Older people living with dementia are benefiting as they “live in the moment” by getting up close and personal with paint on canvas.
Over the past three months the communal lounge at Ashfield Court care home in England’s Tyne and Wear, has been transformed into a den of creativity.
In recognition of their achievements, a touring exhibition of their work, entitled Making a Mark, will open this Monday with the artists in attendance, and run through September 16 at the Oxford Centre in Longbenton.
It’s an opportunity for 80-year-old Lily Turner, 92-year-old Ellen Stocker and the rest of the group to share their artwork with their community for the first time.
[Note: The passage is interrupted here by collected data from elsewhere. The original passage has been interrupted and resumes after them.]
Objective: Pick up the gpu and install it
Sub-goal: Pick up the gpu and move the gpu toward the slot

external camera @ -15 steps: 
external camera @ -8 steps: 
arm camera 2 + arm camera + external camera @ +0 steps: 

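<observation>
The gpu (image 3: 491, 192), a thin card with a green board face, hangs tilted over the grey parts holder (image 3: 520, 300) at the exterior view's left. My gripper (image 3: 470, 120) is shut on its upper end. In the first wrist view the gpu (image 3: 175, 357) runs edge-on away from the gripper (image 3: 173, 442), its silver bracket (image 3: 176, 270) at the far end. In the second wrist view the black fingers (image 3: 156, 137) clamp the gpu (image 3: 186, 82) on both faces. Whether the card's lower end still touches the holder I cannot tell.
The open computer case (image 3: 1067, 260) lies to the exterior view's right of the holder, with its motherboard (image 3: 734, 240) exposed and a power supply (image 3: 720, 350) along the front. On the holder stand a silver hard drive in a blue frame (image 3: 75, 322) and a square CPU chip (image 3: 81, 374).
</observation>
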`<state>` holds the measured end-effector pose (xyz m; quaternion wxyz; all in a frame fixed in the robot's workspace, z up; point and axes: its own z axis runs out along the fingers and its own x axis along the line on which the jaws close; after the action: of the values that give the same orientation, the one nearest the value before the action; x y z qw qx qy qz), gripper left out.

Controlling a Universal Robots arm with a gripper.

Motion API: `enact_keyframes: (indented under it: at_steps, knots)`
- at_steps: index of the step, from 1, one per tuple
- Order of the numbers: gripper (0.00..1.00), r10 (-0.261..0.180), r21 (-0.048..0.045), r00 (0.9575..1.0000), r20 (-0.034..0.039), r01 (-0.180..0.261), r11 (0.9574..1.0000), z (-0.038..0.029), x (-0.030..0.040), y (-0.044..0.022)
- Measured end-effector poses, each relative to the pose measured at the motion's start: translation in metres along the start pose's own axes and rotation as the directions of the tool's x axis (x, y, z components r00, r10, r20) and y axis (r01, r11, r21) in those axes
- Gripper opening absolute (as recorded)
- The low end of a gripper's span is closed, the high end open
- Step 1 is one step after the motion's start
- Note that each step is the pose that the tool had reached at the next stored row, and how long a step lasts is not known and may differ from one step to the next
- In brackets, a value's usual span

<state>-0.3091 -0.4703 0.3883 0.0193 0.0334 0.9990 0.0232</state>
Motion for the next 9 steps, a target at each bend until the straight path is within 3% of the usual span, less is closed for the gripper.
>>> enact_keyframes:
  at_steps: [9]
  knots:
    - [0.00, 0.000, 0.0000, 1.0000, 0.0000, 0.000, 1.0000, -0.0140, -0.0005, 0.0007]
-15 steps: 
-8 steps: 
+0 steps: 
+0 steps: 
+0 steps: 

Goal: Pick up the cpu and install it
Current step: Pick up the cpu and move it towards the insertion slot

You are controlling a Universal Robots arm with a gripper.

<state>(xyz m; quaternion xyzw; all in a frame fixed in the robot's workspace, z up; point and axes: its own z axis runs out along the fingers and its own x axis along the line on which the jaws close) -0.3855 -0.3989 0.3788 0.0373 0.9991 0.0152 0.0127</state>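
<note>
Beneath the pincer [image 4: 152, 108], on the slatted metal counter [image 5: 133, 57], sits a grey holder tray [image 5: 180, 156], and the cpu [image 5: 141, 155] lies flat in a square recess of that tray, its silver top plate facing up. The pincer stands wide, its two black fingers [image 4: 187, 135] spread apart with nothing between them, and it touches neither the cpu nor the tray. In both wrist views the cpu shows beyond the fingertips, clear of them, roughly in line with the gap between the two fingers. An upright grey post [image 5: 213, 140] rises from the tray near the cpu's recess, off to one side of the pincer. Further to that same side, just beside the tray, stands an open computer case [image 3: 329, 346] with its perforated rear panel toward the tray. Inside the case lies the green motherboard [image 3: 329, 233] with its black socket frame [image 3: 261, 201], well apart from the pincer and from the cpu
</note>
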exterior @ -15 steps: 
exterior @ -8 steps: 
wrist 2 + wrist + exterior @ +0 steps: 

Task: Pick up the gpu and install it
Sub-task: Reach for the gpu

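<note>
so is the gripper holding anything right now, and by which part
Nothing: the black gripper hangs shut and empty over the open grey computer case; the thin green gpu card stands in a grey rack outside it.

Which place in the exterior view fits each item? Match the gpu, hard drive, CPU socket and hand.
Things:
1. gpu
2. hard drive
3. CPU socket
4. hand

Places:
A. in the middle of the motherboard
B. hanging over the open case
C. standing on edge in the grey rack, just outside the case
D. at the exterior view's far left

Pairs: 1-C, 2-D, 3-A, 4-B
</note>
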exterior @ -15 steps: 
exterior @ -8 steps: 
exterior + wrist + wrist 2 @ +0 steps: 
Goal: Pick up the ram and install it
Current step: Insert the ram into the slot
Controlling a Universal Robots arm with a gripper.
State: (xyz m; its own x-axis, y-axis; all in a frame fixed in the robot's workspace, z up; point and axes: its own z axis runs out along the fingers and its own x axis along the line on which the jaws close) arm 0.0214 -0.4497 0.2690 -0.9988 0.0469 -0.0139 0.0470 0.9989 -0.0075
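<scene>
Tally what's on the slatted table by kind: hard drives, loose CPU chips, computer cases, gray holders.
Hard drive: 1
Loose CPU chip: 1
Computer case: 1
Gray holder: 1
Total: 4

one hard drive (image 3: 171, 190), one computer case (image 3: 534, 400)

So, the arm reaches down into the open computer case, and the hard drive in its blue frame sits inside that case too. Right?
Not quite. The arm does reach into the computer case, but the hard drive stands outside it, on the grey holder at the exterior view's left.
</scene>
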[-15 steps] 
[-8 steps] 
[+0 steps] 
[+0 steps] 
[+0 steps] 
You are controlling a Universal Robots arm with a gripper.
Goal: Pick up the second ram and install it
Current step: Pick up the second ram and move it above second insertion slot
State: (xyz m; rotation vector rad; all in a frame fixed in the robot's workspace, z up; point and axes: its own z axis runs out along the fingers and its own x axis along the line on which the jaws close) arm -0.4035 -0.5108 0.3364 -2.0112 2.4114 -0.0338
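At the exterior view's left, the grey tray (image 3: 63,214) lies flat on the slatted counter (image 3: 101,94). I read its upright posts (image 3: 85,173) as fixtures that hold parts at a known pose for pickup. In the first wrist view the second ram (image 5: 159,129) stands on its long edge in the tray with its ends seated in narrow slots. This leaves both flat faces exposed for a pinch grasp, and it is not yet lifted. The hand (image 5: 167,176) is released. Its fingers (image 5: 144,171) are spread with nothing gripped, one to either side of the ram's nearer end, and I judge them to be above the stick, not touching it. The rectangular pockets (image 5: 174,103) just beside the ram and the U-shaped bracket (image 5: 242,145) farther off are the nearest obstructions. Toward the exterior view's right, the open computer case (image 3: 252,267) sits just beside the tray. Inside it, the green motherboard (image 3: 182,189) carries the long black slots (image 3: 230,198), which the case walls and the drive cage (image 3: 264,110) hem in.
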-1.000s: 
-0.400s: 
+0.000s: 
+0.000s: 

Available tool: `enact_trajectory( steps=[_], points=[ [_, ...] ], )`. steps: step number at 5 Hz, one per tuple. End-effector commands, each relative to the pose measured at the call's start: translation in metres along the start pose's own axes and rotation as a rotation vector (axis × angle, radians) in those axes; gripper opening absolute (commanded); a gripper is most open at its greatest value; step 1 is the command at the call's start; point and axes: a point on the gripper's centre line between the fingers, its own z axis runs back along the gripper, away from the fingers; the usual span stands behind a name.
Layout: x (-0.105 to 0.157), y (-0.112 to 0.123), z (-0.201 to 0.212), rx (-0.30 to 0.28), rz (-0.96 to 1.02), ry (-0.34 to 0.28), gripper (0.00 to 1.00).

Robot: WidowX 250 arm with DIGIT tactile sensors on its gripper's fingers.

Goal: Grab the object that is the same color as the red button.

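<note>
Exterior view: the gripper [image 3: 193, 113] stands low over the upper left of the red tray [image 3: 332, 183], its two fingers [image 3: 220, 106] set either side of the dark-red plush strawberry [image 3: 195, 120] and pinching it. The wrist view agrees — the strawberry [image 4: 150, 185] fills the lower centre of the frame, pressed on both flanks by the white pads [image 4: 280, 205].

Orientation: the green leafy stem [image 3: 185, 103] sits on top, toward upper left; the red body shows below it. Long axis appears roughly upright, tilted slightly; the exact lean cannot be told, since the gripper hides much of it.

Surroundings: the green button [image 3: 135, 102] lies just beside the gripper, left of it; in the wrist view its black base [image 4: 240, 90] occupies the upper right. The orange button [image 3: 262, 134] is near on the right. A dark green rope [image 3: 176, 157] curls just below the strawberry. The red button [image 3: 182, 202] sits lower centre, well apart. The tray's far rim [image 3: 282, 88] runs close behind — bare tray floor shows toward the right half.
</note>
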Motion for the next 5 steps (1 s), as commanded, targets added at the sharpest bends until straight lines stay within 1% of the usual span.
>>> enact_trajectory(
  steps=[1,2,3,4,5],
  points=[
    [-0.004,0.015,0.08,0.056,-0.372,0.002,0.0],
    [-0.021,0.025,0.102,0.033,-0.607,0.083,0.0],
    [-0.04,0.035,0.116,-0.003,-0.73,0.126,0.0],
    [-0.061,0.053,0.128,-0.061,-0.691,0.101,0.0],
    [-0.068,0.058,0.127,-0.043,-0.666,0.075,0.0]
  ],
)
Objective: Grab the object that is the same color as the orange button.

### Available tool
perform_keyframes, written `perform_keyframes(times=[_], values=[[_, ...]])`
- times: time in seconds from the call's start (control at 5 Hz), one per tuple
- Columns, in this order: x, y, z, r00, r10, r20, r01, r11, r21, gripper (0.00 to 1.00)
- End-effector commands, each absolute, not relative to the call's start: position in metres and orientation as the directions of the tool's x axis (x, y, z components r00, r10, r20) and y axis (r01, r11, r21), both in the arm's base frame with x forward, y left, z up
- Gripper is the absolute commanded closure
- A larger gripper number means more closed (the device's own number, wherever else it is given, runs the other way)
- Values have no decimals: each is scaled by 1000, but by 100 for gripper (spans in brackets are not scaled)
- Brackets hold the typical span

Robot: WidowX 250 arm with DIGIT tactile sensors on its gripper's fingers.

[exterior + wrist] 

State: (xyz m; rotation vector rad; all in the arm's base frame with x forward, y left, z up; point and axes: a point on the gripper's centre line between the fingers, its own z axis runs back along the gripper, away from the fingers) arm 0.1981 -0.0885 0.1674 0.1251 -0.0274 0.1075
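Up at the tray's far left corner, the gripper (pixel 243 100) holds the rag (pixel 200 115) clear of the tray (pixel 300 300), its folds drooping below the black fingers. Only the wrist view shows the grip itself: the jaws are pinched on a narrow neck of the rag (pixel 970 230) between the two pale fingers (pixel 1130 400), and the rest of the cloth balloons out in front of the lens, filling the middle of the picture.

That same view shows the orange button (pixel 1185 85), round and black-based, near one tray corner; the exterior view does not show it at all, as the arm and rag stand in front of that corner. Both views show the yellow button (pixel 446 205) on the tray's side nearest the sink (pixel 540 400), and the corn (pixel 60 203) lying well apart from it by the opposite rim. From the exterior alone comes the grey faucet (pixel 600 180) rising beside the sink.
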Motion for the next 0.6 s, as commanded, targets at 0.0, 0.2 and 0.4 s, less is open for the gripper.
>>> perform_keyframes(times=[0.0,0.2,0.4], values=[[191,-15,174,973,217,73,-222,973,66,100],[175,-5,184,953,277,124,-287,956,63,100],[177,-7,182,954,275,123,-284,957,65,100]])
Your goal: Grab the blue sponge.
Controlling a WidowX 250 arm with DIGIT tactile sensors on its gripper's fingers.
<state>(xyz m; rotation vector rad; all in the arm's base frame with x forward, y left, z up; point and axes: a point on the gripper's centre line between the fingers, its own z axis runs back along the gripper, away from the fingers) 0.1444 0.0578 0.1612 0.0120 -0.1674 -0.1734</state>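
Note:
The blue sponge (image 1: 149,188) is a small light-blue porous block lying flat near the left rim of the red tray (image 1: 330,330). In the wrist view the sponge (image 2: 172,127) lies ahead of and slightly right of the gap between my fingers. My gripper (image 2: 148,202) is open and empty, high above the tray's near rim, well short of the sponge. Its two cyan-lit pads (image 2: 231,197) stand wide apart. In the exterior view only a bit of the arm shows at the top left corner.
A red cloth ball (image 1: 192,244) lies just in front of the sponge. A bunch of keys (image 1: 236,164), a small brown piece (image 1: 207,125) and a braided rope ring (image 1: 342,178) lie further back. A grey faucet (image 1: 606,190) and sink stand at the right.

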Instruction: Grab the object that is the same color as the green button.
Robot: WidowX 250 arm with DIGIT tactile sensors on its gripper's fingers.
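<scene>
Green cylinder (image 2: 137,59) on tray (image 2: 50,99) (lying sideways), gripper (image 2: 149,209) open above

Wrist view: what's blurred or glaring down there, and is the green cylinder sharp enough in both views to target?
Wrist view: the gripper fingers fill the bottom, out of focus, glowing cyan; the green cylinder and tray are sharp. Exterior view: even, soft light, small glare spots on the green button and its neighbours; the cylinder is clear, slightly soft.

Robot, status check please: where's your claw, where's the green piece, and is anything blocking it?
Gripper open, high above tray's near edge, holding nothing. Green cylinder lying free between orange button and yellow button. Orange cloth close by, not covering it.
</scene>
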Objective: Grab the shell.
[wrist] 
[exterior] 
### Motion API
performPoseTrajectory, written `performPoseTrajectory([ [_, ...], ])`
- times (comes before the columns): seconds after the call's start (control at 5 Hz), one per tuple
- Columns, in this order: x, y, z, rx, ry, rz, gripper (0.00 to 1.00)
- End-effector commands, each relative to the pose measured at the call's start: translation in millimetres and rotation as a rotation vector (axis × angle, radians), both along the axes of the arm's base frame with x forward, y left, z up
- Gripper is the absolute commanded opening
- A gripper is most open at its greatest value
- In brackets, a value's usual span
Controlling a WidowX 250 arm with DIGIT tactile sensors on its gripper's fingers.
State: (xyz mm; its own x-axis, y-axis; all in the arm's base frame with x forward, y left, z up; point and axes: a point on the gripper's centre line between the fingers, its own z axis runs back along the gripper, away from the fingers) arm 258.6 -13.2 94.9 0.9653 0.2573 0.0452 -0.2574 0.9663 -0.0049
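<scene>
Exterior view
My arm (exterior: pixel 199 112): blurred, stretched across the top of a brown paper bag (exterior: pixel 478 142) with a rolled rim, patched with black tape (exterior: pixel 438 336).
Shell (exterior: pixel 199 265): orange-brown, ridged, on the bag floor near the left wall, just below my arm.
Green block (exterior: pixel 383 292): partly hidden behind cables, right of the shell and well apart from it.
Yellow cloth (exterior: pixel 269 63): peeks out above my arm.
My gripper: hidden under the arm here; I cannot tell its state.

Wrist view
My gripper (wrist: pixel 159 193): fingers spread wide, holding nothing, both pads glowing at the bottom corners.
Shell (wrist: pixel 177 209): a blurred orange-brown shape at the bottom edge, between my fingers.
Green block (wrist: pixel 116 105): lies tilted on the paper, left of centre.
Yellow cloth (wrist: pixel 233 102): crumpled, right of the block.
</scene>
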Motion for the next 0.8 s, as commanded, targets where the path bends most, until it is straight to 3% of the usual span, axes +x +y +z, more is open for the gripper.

“Residents really get a lot from these sessions,” said Karen Oliver, activities coordinator at the Akari Care home. “They get to meet someone new, and that’s important as a lot of residents don’t have many, if any, visitors.”
“The visual arts sessions have helped people to communicate with staff and each other. You can see residents making connections, about the past, about their work, and with each other.”
Equal Arts artist Betty Hill who has led the sessions, says, “Seeing their work displayed to the public really validates for residents what they’ve been doing and champions the notion of themselves as artists.
Another part of the Equal Arts program at the care home in North Tyneside is called HenPower. The innovative project introduces the activity of hen-keeping, which, like the art program, reduces depression and loneliness, and improves people’s well being.
“It is a fantastic opportunity and has also inspired care staff on creative ways artwork can be displayed in their venues as a real feature residents can take pride in.”
Awarded Lottery funding of £1m in 2013, the HenPower Arts project piloted in Gateshead has now rolled out to more than 30 care settings in the North East and across the UK.